‘Tis the Season – Die Hard and Lethal Weapon use Christmas to promote white values and the LAPD.
I wrote an article for The Essential recently on the use of two of our most beloved cop films as positive promotion of white LA cops at the height of their notoriory.
In 1986, the LAPD purchased a fourteen-ton armored breaching vehicle the use of which was essential to smashing quickly through walls of suspects’ homes. The constitutionality of the vehicle was questioned and eventually the California Appellate court ruled that the vehicle was indeed unconstitutional, violating the terms of lawful search and seizure.
Around the same time, an investigation into the controversial “choke hold effect” (placing an arm or a flashlight over someone’s throat) brought back in the early 1980s by chief Daryl Gates found that sixteen people had died soon after being restrained by LAPD police who used the choke hold. Despite widespread community disapproval and its subsequent ban, the LAPD continued to use the choke hold until they were exposed. (Martha L. Willman, “Police Violated Chokehold Ban, Valley NAACP Official Claims”, Los Angeles Times (June 24, 1982))

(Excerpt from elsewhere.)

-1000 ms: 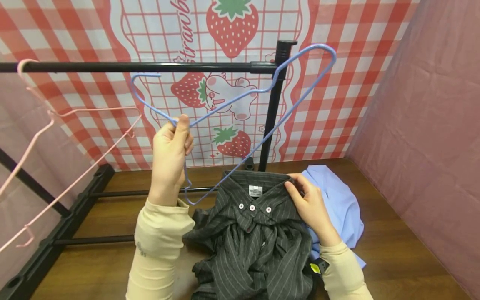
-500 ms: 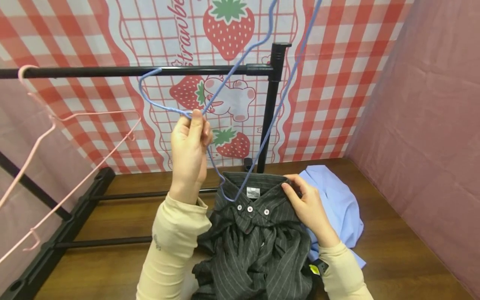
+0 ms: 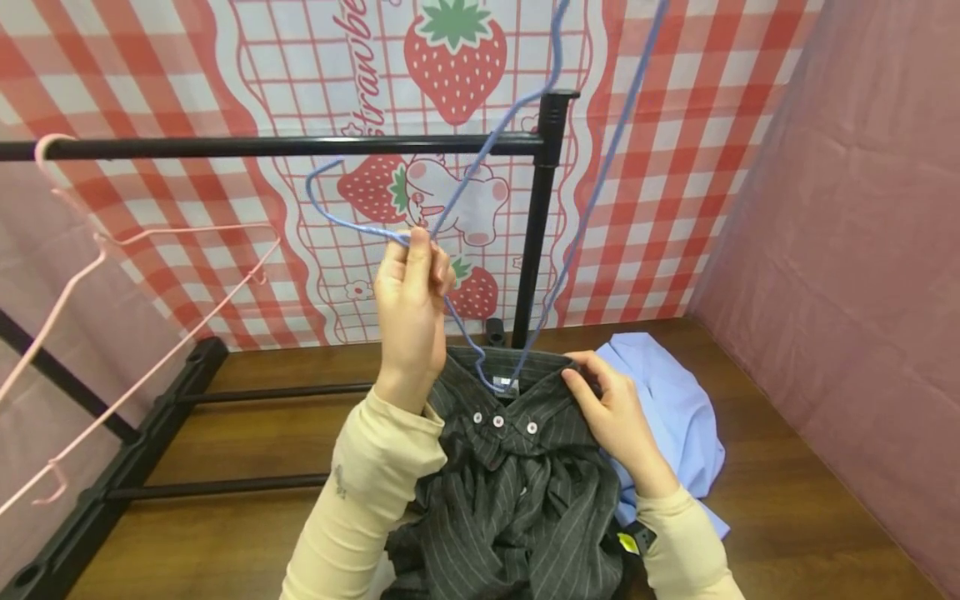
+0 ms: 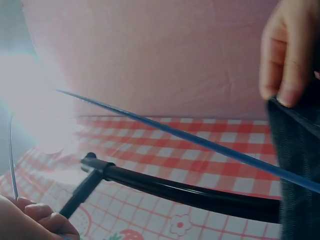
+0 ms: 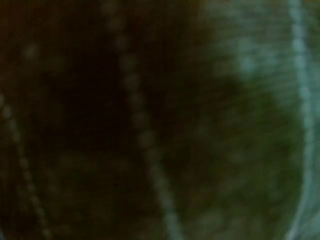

The 1992 L.A. riots are now known to be a response to overwhelming frustration with the LAPD under Chief Gates, which reached its peak in the 1980s. By the late 80s word was spreading about the treatment of non-whites and the behaviors of the LAPD were being exposed. Someone had to defend white might, and coming to the rescue was one Joel Silver, who started a local production company, Silver Pictures, in 1985.
Within two years he brought out two films that were to transform action films forever, and so resonate with the community that together they would launched two enormous action careers (Mel Gibson and Bruce Willis), make over $261 million from a combined budget of $43 million, and change perception of the “L.A. Cop” forever.